Воспоминания о XX веке. Книга первая. Давно прошедшее. Plus-que-parfait - стр. 15
В нашей же квартире на канале Грибоедова бывало многолюдно, и гости случались разные.
Почти каждый день заходили друзья отца. Особенно часто – критики Лев Ильич Левин (он к тому же был у нас, как говорили в позапрошлом веке, «нахлебником» – официально столовался) и Иосиф Львович Гринберг, а также строгий горбатый маленький Ефим Добин. Напротив жил писатель Павел Николаевич Лукницкий, часто ездивший на Памир и увлеченно о нем рассказывавший (после войны он с таким же детским увлечением рассказывал об Австрии и гордился шпагой из венского дворца, как прежде – таджикской утварью). Знаю, что бывал и великолепный денди, знаменитый и блестящий переводчик Дос Пассоса, Джойса, Честертона, Брехта – Валентин Стенич (Сметанич), расстрелянный в 1938-м, но его не помню, хотя рассказывали о нем много.
Левин и Гринберг были людьми самыми близкими, их я по младенческому нахальству называл «Лева» и «Юзя» и, конечно, на «ты».

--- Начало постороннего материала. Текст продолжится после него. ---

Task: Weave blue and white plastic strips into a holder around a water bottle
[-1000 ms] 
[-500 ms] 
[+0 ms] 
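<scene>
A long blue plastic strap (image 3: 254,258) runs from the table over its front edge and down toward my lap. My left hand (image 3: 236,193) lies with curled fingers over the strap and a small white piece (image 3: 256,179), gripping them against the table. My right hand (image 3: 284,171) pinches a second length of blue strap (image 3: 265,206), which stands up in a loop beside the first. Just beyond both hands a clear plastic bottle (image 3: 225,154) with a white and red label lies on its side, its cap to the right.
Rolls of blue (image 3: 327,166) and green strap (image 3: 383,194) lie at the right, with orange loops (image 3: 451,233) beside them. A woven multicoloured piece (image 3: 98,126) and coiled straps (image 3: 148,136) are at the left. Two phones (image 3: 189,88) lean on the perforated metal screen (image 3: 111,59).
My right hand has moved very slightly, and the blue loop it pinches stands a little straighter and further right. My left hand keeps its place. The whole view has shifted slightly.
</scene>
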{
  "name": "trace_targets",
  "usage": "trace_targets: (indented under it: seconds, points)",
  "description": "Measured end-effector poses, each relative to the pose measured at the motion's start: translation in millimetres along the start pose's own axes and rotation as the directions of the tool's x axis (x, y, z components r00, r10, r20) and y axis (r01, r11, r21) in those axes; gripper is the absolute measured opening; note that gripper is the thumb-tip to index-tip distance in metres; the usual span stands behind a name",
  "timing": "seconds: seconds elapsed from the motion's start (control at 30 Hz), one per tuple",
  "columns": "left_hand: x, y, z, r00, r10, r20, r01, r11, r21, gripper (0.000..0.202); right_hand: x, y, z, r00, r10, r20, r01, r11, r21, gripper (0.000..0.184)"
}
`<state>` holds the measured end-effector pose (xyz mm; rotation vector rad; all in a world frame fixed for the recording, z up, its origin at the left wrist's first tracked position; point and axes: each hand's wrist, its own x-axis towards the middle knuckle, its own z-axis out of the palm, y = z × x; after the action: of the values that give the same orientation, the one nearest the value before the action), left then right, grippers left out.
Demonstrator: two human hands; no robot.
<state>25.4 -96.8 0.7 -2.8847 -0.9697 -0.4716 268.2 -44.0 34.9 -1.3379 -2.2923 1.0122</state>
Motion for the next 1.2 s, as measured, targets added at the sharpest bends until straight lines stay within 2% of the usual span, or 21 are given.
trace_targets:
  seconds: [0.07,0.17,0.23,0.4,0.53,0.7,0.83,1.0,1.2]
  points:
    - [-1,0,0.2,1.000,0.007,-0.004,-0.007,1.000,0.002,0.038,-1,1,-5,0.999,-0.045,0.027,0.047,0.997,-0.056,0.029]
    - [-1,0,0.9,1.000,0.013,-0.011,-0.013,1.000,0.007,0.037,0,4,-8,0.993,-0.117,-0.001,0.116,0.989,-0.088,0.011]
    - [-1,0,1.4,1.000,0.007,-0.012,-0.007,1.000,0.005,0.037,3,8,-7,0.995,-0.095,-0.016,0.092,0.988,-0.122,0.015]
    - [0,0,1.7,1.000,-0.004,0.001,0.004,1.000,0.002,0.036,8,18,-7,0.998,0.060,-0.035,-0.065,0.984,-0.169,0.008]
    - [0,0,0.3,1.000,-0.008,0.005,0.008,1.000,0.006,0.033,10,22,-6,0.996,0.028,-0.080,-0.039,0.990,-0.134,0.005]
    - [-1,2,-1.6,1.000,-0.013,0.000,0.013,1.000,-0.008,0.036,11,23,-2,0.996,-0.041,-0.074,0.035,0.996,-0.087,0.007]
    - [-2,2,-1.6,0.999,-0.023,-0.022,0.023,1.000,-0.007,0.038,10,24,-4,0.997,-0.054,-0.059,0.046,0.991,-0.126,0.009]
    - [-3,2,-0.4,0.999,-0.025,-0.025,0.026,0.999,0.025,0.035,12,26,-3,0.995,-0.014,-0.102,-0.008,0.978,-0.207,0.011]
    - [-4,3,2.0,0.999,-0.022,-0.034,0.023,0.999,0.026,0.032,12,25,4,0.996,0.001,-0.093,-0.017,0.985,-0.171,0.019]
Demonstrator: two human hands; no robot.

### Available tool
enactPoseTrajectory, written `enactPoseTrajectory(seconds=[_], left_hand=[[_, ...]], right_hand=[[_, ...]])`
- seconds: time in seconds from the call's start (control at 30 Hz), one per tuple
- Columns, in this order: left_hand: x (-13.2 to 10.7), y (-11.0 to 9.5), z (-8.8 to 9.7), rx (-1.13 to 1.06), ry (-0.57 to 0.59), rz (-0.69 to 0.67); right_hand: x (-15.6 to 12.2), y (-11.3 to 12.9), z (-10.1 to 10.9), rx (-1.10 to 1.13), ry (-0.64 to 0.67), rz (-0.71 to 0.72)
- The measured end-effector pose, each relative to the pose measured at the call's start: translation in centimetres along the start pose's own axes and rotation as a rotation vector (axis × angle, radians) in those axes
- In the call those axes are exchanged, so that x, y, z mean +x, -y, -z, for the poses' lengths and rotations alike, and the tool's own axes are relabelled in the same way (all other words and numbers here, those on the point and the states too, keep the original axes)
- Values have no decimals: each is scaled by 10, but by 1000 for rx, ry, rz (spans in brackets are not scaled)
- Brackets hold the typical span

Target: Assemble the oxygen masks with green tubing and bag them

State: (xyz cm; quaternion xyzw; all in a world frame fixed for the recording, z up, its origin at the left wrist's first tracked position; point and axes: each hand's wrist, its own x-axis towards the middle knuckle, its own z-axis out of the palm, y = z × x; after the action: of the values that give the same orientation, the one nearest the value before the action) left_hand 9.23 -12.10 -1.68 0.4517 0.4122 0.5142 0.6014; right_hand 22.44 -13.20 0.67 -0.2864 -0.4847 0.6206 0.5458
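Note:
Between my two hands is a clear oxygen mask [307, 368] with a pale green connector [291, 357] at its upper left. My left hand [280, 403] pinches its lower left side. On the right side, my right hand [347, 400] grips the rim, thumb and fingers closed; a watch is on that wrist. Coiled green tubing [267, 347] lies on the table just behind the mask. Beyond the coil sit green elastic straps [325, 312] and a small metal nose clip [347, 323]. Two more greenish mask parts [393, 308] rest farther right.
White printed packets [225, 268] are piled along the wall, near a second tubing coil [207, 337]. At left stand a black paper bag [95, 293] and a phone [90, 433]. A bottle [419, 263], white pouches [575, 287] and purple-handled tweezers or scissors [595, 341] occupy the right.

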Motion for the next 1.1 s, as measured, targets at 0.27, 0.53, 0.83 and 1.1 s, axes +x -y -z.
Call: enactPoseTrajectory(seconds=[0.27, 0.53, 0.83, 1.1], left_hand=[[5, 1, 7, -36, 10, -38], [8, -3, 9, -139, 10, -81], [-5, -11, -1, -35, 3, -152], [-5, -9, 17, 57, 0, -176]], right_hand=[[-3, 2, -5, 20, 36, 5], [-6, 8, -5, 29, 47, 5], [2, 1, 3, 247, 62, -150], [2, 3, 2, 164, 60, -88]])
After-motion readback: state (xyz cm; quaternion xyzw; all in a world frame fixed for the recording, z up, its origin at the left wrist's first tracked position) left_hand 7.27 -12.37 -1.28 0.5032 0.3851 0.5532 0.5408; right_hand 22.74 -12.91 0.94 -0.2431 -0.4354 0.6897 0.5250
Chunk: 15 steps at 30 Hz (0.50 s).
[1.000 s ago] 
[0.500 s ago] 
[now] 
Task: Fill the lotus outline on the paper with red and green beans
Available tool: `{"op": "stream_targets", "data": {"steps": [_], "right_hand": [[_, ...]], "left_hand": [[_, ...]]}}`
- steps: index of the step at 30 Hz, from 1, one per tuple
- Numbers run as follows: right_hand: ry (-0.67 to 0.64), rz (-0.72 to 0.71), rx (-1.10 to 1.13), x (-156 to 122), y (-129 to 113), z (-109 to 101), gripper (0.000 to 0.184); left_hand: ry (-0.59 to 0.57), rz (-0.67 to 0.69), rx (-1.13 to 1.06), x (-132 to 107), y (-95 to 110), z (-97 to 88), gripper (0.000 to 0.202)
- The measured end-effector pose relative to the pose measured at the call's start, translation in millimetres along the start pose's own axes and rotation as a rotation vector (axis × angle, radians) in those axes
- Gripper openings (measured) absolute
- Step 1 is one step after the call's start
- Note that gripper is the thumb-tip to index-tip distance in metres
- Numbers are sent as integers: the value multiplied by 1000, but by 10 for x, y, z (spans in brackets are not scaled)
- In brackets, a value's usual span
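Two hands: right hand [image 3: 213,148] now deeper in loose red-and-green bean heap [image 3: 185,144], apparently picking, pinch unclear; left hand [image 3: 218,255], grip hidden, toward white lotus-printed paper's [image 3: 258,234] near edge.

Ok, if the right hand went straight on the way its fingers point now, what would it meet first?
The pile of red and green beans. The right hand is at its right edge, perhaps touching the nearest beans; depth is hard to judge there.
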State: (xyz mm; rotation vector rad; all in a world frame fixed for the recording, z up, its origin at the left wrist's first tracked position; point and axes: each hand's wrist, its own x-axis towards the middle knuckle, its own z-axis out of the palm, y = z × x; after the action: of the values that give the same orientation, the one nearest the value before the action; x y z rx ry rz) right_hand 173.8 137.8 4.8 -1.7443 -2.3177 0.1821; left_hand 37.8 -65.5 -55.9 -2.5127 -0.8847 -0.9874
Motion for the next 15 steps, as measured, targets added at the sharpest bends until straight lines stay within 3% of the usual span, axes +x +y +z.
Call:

Лев Ильич Левин был молод, мил, интеллигентен несколько по-провинциальному (он был родом из Перми), а годами еще моложе отца. Гринбергу было аж за тридцать – самый старший! Он отличался дородностью, барственностью и трогательной добротой, часто свойственной толстякам. Родители любили вспоминать (Лев Ильич, надеюсь, простил мне этот, уже исторический, анекдот), как в ту примерно пору вышли они из «Астории» – толстый Гринберг, уже обретающий солидность отец, тоже вполне вальяжный, и юный Левин, в коротком, еще из Перми привезенном пальтишке и кепочке. Лихач (были еще лихачи), «горяча кобылу», зычно спросил: «Не хотят ли господа прокатиться?» – «Нет, – сказал Гринберг, – ты Левочку подвези!» С непередаваемым унылым презрением посмотрел лихач на тихого юного Левина и сказал: «Левочку?.. Левочка пусть идет ножками».

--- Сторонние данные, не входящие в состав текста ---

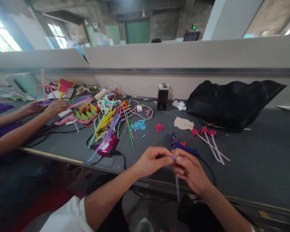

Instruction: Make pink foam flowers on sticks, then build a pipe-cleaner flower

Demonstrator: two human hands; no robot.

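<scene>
My left hand and my right hand meet above the front edge of the table. Their fingertips pinch a small purple piece between them; most of it is hidden by the fingers. Just behind my right hand lies a blue glue gun with an orange trigger. A pale, translucent stick shows below my hands, past the table edge. To the right rest three red flowers, two on pale fuzzy stems and one on a thin wooden-looking stick.
Small blue pieces and red pieces lie in piles. Pipe cleaners heap at left near a magenta box. A phone stands at the back, left of a black bag. Another person's hands work at far left.
</scene>
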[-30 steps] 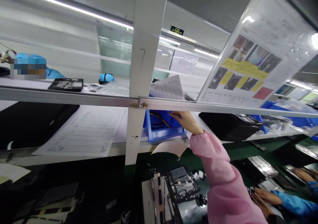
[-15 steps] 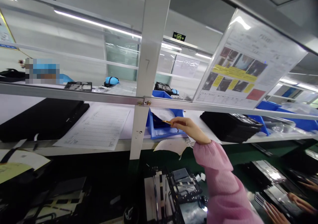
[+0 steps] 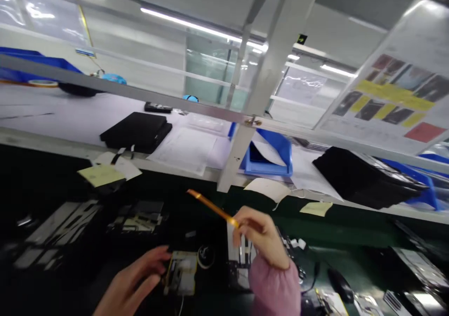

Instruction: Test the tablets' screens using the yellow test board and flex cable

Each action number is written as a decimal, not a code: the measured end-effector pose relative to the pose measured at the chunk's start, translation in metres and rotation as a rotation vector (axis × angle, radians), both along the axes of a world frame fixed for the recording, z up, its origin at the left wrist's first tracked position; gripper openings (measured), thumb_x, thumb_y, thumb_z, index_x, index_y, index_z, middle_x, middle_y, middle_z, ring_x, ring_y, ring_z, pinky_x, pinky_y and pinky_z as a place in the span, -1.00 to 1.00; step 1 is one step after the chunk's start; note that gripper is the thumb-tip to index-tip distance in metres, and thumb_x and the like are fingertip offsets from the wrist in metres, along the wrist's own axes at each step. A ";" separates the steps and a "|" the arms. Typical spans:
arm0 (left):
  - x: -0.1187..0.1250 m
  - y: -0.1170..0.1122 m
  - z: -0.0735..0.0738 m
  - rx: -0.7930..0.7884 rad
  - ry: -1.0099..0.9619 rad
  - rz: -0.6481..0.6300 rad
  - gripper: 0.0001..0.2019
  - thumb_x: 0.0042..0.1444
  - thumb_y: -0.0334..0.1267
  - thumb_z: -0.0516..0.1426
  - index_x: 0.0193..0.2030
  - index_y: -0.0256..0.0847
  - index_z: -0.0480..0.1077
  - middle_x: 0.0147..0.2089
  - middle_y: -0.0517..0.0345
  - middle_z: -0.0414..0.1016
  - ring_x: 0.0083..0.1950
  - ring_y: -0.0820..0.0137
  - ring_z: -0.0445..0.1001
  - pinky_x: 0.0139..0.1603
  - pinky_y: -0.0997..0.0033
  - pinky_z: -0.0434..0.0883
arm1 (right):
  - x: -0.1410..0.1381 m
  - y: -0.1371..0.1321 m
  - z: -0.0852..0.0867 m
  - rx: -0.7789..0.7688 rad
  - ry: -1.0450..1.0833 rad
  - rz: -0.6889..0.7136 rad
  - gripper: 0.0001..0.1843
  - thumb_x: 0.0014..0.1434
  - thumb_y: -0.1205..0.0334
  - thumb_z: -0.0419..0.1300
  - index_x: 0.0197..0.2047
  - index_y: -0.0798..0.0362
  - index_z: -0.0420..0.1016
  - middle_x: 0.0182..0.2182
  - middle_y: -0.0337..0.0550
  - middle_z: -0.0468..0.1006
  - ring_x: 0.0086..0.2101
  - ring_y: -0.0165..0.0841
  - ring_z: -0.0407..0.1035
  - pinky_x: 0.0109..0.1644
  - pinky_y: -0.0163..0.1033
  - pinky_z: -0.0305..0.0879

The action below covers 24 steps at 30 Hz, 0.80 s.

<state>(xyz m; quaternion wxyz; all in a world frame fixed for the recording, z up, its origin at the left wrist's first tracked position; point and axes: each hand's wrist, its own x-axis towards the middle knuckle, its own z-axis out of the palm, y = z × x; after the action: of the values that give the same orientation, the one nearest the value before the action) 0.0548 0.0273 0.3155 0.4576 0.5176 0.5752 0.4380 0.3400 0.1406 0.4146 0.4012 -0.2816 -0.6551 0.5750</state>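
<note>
My right hand (image 3: 261, 239), in a pink sleeve, is closed in a pinch on a thin orange strip (image 3: 210, 207) that points up and to the left. It hangs above the dark work surface, in front of the white post (image 3: 245, 133). My left hand (image 3: 131, 283) is low at the bottom left, fingers curled on a small yellowish circuit board (image 3: 181, 274). A black frame assembly (image 3: 242, 260) lies just behind my right hand. The blue bin (image 3: 271, 157) stands on the shelf beyond the post.
A white shelf (image 3: 52, 115) carries a black stack (image 3: 136, 131), printed sheets (image 3: 185, 150) and another black stack (image 3: 361, 178). Yellow and white notes (image 3: 101, 173) hang at its front edge. Instruction sheets (image 3: 396, 96) hang upper right. Parts lie on the dark bench (image 3: 70, 222).
My right hand has drawn back from the blue bin and come down toward me with the orange strip. My left hand has come into view holding the board. The view has swung left and down.
</note>
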 end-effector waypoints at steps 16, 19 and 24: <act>-0.102 -0.035 -0.143 -0.381 -0.356 0.176 -0.70 -0.14 0.01 0.33 -0.36 -0.16 0.53 -0.34 0.14 0.55 -0.36 0.40 0.46 -0.38 0.52 0.43 | -0.175 -0.164 -0.249 -0.195 -0.391 -0.150 -0.68 -0.01 0.49 0.12 -0.25 0.02 0.61 -0.39 -0.24 0.54 -0.40 -0.47 0.34 -0.32 -0.42 0.22; -0.121 -0.038 -0.184 -0.481 -0.390 0.281 -0.61 -0.33 -0.02 0.41 -0.35 -0.16 0.54 -0.33 0.14 0.57 -0.31 0.38 0.50 -0.33 0.55 0.46 | -0.191 -0.181 -0.295 -0.265 -0.388 -0.209 -0.71 0.02 0.47 0.13 -0.26 0.02 0.61 -0.38 -0.24 0.55 -0.40 -0.47 0.36 -0.30 -0.42 0.22; -0.139 -0.032 -0.237 -0.521 -0.345 0.266 -0.63 -0.29 -0.02 0.40 -0.36 -0.17 0.53 -0.36 0.12 0.58 -0.31 0.36 0.52 -0.35 0.55 0.47 | -0.197 -0.193 -0.346 -0.297 -0.352 -0.255 -0.74 0.03 0.47 0.13 -0.28 0.04 0.58 -0.40 -0.24 0.52 -0.40 -0.47 0.36 -0.32 -0.43 0.21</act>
<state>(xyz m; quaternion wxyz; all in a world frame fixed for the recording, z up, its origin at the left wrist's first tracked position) -0.0844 -0.0050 0.0786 0.6038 0.2222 0.6444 0.4133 0.1430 -0.0526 0.0688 0.3047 -0.5135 -0.5822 0.5518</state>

Лев Ильич Левин, Юрий Павлович Герман, Иосиф Львович Гринберг. 1937
Хорошо одетых людей еще было немного, на них обращали внимание – с завистью и раздражением. Шляпы мало кто решался надевать, вслед им оборачивались, мальчишки кричали: «Чемберлен», «иностранец»… Носили кепки. Обычный люд – простые, с пуговкой. Богатые франты – большие, из тяжелого букле, заграничные или сделанные на заказ. Отец и его друзья быстро миновали пору демократизма, косящего под пролетариат, и одевались у модных портных, еще не забывших высот ремесла (впрочем, в начале своей молодой известности батюшка и с костюмом носил сапоги, пока метрдотель «Европейской» по-приятельски, но настойчиво не посоветовал ему отказаться от революционных замашек). В праздники отливала сталью легкая шерсть модно сшитых – короткие пиджаки в талию, брюки клеш – костюмов; пестрели красивые, широкие и короткие, как тогда было принято, галстуки, поверх пиджаков нередко оставляли кашне, вязанное из шелковых нитей, в грудном кармане – непременное «вечное перо», случалось, и два, часто – часы на ремешке. Всю эту заграничную роскошь покупали обычно у морячков-спекулянтов или в Торгсине. Торгсинами (сокращение от «Торговля с иностранцами») назывались магазины, продававшие товары на валюту. Наши граждане могли пользоваться Торгсином, сдавая золото и прочие ценности – даже антиквариат – и получая специальные «боны», которые, естественно, можно было купить и из-под полы. Наследниками Торгсинов стали еще не совсем забытые послевоенные «Березки» и «Альбатросы».